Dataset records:
^^^^^^^^

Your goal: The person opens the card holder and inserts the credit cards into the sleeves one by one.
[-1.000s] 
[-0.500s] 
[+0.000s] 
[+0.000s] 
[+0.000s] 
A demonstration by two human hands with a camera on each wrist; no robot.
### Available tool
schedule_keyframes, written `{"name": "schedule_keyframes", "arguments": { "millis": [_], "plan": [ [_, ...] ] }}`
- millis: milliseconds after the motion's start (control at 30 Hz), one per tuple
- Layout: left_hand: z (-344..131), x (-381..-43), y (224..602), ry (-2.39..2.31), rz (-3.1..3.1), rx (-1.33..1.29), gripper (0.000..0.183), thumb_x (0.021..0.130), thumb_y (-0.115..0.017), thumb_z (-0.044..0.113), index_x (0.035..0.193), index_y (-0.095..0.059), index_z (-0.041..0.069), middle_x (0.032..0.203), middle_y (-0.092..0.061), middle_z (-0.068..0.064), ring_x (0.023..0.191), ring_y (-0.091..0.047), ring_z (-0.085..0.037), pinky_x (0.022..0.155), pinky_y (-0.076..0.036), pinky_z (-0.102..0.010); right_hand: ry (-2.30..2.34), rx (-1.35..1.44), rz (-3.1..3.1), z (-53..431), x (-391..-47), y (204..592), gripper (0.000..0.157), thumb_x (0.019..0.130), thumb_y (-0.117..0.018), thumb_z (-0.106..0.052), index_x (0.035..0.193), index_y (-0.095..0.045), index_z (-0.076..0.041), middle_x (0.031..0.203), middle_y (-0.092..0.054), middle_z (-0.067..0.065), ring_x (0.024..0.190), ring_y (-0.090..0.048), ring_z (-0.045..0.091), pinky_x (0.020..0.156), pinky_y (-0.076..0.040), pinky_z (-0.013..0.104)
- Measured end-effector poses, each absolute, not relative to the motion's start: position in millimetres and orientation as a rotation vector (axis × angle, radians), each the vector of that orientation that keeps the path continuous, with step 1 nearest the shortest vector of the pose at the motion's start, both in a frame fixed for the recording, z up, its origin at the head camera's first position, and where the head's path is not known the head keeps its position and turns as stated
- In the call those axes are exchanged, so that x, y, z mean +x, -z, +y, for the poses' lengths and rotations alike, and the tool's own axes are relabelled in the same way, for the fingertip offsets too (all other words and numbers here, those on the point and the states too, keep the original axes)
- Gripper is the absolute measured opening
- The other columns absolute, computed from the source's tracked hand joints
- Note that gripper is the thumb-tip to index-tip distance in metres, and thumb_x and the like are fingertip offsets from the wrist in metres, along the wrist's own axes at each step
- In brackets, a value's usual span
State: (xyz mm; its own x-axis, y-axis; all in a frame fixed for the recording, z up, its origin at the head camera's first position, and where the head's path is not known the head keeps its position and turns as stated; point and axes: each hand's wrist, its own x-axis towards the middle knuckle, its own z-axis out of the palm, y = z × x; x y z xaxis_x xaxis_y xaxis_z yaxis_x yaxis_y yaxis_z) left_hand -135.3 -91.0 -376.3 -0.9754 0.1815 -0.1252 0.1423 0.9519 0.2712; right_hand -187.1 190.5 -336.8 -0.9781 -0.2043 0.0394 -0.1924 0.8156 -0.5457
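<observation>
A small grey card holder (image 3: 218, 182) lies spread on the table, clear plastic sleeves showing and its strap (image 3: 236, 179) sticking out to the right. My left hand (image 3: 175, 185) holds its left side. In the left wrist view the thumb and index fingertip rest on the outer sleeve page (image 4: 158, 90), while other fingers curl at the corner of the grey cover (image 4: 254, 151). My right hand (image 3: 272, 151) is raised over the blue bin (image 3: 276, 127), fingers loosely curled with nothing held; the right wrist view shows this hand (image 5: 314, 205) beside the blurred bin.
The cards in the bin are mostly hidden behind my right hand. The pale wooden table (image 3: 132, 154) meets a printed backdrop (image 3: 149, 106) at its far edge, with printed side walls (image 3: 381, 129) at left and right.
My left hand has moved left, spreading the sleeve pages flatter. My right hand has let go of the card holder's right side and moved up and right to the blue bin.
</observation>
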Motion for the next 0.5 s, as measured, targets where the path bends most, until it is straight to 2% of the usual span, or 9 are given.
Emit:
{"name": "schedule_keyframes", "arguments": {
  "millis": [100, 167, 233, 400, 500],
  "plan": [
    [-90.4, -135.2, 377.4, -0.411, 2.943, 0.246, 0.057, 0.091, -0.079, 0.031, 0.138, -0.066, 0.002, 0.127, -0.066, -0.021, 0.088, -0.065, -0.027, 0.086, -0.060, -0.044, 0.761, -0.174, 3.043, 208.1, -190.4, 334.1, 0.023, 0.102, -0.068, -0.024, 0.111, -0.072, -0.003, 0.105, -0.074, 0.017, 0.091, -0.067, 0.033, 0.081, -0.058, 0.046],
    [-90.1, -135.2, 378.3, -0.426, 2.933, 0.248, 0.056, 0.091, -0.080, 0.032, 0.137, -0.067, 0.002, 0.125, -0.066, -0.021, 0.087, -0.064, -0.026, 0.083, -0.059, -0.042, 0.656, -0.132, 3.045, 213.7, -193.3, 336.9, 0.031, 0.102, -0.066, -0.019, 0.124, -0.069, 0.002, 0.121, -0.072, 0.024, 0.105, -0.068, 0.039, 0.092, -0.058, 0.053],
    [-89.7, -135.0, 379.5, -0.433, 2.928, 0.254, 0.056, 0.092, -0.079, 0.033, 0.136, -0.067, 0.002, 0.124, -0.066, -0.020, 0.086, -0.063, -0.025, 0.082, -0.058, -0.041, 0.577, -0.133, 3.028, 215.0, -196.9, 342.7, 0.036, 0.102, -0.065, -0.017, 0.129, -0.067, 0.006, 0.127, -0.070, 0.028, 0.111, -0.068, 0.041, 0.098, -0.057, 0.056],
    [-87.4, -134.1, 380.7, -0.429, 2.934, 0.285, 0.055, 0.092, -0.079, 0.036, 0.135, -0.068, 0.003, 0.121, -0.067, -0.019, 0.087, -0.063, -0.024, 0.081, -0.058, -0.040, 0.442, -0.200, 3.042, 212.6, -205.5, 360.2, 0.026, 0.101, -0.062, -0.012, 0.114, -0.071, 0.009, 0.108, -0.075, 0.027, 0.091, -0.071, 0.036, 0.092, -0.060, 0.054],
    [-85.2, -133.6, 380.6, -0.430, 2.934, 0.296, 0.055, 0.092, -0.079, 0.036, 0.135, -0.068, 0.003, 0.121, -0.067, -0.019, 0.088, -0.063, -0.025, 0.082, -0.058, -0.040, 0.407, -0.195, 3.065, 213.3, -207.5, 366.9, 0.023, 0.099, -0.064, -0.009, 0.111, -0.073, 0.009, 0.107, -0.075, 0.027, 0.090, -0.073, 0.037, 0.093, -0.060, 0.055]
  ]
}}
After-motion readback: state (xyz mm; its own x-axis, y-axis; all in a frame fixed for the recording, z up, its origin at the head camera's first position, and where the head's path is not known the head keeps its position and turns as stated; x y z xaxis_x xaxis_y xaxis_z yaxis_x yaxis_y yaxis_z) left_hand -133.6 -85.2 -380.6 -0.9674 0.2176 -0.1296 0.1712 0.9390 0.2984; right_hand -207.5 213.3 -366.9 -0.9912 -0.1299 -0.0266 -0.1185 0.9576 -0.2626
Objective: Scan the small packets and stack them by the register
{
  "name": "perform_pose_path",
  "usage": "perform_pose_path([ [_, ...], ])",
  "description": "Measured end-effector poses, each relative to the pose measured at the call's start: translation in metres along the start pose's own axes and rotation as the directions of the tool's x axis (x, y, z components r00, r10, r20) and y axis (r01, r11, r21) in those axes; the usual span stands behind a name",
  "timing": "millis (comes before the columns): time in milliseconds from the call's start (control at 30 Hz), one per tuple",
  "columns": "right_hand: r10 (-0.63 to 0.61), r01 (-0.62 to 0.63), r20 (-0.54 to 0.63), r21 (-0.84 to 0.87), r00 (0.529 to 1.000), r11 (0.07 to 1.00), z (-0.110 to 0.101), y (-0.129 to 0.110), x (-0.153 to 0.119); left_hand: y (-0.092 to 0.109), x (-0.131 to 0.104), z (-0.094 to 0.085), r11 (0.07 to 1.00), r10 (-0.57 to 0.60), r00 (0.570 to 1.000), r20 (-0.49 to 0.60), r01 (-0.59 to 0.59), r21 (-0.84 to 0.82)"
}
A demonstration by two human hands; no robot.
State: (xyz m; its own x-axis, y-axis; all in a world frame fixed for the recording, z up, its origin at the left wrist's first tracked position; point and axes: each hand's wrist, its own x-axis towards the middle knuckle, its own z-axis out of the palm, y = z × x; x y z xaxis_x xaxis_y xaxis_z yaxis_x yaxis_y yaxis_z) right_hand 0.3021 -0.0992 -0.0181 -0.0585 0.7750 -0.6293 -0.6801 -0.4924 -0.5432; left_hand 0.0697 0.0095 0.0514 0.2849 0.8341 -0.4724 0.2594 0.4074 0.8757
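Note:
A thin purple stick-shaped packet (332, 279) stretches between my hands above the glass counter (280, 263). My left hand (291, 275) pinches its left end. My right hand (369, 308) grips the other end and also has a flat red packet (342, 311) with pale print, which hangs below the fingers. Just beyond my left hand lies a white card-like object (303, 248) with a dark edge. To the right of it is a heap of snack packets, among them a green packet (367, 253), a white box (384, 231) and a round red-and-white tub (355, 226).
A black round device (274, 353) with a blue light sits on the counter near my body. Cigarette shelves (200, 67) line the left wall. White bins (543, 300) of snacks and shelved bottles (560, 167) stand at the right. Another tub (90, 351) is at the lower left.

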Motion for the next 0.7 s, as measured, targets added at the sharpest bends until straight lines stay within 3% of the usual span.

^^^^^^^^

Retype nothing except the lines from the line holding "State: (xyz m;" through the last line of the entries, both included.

State: (xyz m; its own x-axis, y-axis; all in a world frame fixed for the recording, z up, its origin at the left wrist's first tracked position; point and axes: each hand's wrist, its own x-axis towards the middle knuckle, its own z-axis out of the palm, y = z × x; x y z xaxis_x xaxis_y xaxis_z yaxis_x yaxis_y yaxis_z) right_hand 0.3021 -0.0992 -0.0181 -0.0585 0.7750 -0.6293 -0.6801 -0.4924 -0.5432; left_hand 0.0697 0.0095 0.0514 0.2849 0.8341 -0.4724 0.2594 0.4074 0.8757
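Note:
A thin purple stick-shaped packet (332, 279) stretches between my hands above the glass counter (280, 263). My left hand (291, 275) pinches its left end. My right hand (369, 308) grips the other end and also has a flat red packet (342, 311) with pale print, which hangs below the fingers. Just beyond my left hand lies a white card-like object (303, 248) with a dark edge. To the right of it is a heap of snack packets, among them a green packet (367, 253), a white box (384, 231) and a round red-and-white tub (355, 226).
A black round device (274, 353) with a blue light sits on the counter near my body. Cigarette shelves (200, 67) line the left wall. White bins (543, 300) of snacks and shelved bottles (560, 167) stand at the right. Another tub (90, 351) is at the lower left.
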
Motion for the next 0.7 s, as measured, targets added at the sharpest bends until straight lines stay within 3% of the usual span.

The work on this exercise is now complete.